This summer, over 40 undergraduate and graduate students collaborated with ALCF mentors on innovative research projects, gaining firsthand experience with high-performance computing (HPC) and artificial intelligence (AI) for science.
Oct. 7, 2024 — Every summer, the Argonne Leadership Computing Facility (ALCF), a U.S. Department of Energy (DOE) Office of Science user facility at DOE’s Argonne National Laboratory, hosts a new group of students to gain experience working on real-world scientific computing research.
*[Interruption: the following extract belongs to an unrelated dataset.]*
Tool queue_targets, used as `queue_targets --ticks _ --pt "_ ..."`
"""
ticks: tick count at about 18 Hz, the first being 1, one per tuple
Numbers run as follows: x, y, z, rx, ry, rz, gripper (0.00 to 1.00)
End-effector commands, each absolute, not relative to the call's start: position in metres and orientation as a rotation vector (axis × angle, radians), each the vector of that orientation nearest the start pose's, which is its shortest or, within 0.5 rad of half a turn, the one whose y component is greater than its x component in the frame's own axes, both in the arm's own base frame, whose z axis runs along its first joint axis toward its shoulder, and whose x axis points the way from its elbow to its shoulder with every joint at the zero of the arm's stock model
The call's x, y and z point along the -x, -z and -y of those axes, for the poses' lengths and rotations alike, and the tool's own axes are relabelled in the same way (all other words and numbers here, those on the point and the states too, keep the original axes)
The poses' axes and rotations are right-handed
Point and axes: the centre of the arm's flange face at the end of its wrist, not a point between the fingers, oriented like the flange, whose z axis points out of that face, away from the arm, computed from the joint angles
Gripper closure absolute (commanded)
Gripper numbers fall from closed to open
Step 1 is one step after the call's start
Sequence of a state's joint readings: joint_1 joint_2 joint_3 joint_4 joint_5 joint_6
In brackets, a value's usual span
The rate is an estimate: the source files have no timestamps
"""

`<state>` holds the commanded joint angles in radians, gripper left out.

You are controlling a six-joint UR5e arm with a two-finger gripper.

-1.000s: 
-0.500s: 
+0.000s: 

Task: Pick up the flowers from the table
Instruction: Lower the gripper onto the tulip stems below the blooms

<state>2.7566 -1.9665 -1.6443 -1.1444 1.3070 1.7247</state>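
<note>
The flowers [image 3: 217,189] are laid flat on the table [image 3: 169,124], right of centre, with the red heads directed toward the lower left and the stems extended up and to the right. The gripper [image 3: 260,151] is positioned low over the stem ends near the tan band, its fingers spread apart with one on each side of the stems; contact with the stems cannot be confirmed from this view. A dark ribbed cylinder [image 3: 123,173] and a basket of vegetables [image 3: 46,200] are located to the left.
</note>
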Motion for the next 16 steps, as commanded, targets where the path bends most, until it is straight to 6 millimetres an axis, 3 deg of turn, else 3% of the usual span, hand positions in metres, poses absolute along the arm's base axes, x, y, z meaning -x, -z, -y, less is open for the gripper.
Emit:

“Our summer students get to work closely with experts in HPC on projects that harness powerful supercomputing and AI resources,” said Michael Papka, ALCF director and professor of computer science at the University of Illinois Chicago (UIC). “This collaborative environment helps these students advance their skills, preparing them to join the next-generation HPC and AI workforce.”
This year, over 40 students contributed to ALCF projects spanning from scaling up deep learning benchmark applications for exascale computing to compressing data for AI models that can give us insights into nuclear fusion. We spoke to four students about their work and experiences this summer at the ALCF.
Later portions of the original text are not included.